Indeed, it may be that Japan is a good example of the learning process that a new 21st century military space power has to go through. They have launched a number of both imaging and radar satellites and in the process have learned some painful lessons. First, they found out that in spite of their impressive national technological base it is neither economical nor effective to manufacture everything domestically. With a tiny space industry of its own Australia will not be tempted to do this.
What may happen instead is that the government will decide that they need to create an Australian national space champion. With a lot of time and money they could build up a capability to manufacture satellites. This would hundreds of millions of dollars to the cost of these systems, not to mention the delays.
To avoid this and to still gain a useful dividend on its investment, Australia could carefully examine its existing capabilities and build a high degree of expertise in certain niche areas, such as satellite controls, ground stations, encoded space communications, or integrating space imagery into a highly-accessible national command and control network.

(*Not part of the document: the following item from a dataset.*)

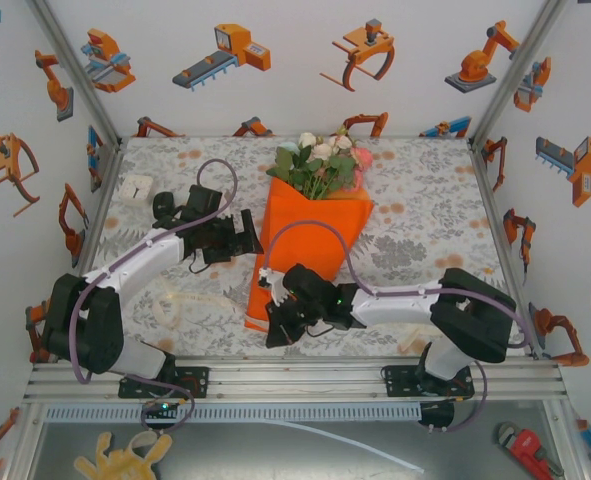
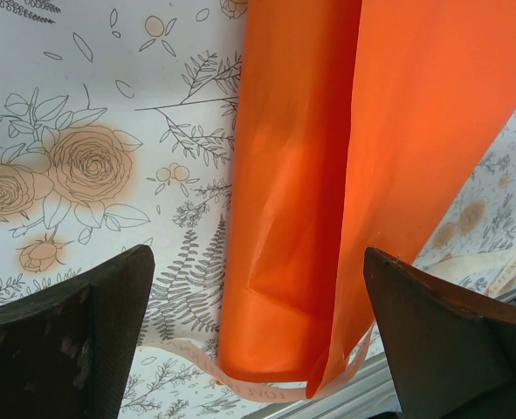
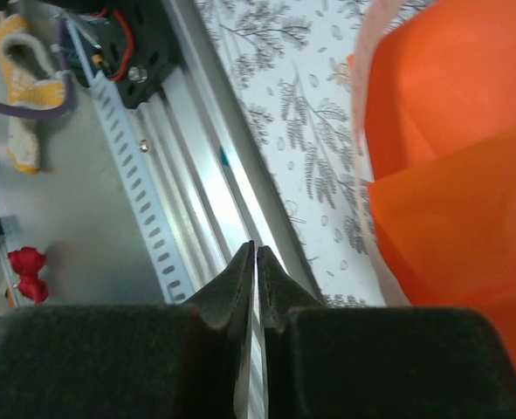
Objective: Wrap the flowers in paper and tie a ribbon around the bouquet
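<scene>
The bouquet lies on the table, its flowers (image 1: pixel 322 160) at the far end and its orange paper (image 1: pixel 310 235) cone narrowing toward me. My left gripper (image 1: pixel 243 232) is open beside the cone's left edge. In the left wrist view its fingers (image 2: pixel 74 340) stand wide on either side of the paper (image 2: pixel 327 175) roll. The ribbon (image 2: pixel 249 390) curves under the cone's narrow end, and more of the ribbon (image 1: pixel 190 300) lies loose to the left. My right gripper (image 1: pixel 278 328) is at the cone's near tip. Its jaws (image 3: pixel 256 249) are shut with a thin pale slit, beside the paper (image 3: pixel 450 157).
The aluminium rail (image 1: pixel 295 378) runs along the table's near edge just under my right gripper. A small white box (image 1: pixel 135 188) sits at the back left. A yellow glove (image 1: pixel 125 458) and a red wrench (image 1: pixel 525 450) lie below the table.
</scene>
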Controlling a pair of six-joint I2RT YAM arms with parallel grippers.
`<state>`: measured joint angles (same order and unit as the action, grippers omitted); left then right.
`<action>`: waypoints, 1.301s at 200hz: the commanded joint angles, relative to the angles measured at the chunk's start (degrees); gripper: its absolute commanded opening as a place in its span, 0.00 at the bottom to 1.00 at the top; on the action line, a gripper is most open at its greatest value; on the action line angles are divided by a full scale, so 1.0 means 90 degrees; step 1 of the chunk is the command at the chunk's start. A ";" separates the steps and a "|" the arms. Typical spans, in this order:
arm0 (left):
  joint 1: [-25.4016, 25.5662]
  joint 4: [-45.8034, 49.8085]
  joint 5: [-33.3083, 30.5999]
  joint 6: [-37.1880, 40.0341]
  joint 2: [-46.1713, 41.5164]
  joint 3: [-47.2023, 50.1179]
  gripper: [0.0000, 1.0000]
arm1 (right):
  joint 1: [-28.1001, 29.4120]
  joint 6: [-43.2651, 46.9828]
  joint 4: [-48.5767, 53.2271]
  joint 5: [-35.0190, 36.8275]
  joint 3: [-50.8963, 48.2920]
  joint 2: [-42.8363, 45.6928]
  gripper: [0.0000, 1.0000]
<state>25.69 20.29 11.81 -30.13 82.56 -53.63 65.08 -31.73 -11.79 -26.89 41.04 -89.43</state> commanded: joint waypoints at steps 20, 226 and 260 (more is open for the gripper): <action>0.0028 -0.0125 0.0191 0.0093 -0.0226 0.0229 0.97 | -0.0001 0.0267 0.0627 0.2029 -0.0316 0.1534 0.28; 0.0118 -0.0352 0.0172 -0.0038 -0.0269 0.0315 0.97 | -0.1914 0.0654 0.1934 0.0388 -0.2032 0.2524 0.17; 0.0124 -0.0362 0.0214 -0.0080 -0.0191 0.0277 0.97 | -0.1899 -0.0221 0.2960 0.2170 -0.1964 0.2978 0.18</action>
<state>26.33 17.56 13.32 -30.24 80.34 -50.85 47.83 -27.14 6.66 -19.77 23.24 -66.67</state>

Inevitably this new military program will force the government in Canberra to take a new look at its civil space program. According to a November 2006 government study, they abolished the Australia Space Office in 1996 and replaced it with a Space Forum that acts as an interagency committee. Their civil space program is pitifully small. What they will soon learn is that to have any sort of effective military space power, they need to have at least a minimal civilian space program to provide balance and a team of science-oriented professionals who understand space operations.
Inevitably this new military program will force the government in Canberra to take a new look at its civil space program. What they will soon learn is that to have any sort of effective military space power, they need to have at least a minimal civilian space program to provide balance and a team of science-oriented professionals who understand space operations. |
Australia will also have to judge for itself how much it wants to use American technology and launch services. The example of Australia’s role in the WGS is a powerful precedent. Yet there is no US military satellite project that matches Canberra’s requirements, though US commercial remote sensing satellite manufacturers could build the optical and multispectral ones. The radar satellites could perhaps be Israeli or Canadian, since no American firm has ever built anything that could fulfill this need.

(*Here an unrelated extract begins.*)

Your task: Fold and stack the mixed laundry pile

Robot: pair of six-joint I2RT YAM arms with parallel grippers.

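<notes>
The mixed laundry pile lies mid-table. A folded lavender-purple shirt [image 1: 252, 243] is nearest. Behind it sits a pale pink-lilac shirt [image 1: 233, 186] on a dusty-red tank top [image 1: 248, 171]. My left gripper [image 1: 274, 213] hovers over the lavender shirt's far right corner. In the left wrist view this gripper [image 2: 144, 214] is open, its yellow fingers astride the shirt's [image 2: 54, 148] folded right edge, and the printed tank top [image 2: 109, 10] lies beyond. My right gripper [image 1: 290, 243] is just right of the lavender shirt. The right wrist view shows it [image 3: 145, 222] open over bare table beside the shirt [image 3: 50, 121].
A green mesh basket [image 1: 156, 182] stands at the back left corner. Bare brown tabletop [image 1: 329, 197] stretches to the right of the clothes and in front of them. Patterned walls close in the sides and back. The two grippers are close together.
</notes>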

On the other hand, the Australians could turn to Europe, as they have done recently with their helicopter purchases. Italy’s Cosmo-Skymed has an excellent reputation and France’s Helios imaging satellites would provide a full military capability, though at a fairly steep price.

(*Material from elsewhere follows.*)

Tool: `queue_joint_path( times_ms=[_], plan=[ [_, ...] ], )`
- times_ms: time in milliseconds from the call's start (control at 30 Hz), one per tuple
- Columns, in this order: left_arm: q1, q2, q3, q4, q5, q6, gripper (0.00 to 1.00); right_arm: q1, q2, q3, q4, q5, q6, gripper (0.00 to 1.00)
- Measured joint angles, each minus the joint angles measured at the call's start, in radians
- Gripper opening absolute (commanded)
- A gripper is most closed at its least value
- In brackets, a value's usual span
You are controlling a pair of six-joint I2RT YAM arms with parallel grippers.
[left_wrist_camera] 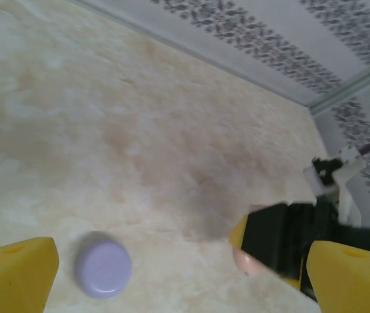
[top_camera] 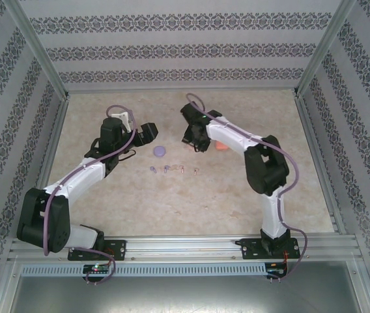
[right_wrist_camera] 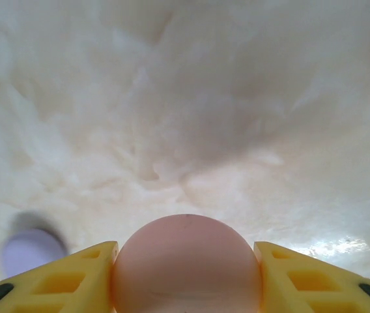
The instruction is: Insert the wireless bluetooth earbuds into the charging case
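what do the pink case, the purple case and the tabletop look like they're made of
Pink case: probably smooth matte plastic; even colour, soft sheen, no sharp highlights. Purple case: likely the same, a plain lilac disc with a rounded edge, though blurred. Tabletop: beige marbled pattern with a glossy glare patch; stone, laminate or printed sheet, I cannot tell.

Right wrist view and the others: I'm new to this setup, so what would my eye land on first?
A pale pink round case looms at the bottom of the right wrist view, pinched between the yellow fingers of the right gripper. From above, a purple round case lies on the marbled table, with a row of tiny earbuds just below it in the picture.
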Motion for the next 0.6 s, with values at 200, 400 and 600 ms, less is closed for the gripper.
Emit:
queue_joint_path(
  times_ms=[200,400,600],
  plan=[
    [-0.021,0.090,-0.043,0.264,0.100,-0.068,0.98,-0.076,-0.120,-0.076,0.103,-0.051,0.104,0.46],
    [-0.083,0.203,-0.049,0.463,0.169,-0.117,0.96,-0.095,-0.157,-0.141,0.198,-0.111,0.229,0.46],
    [-0.142,0.301,-0.029,0.565,0.192,-0.139,0.87,-0.094,-0.167,-0.144,0.250,-0.150,0.310,0.46]
  ],
)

Any array of spacecraft designed to cover Australia’s area of interest will inevitably provide them with an unmatched level of situational awareness over most of the Earth’s southern hemisphere. How they chose to use this will lead to some potentially very interesting relationships or, on the other hand, to some new kinds of tensions. South Africa, Argentina, and Chile will find themselves under a whole new level of scrutiny and their reactions may not wholly benign.
In any case the Australians have shown once again that they do take their defense commitments seriously. Unlike some of America’s traditional allies, they are at least not taking a free ride.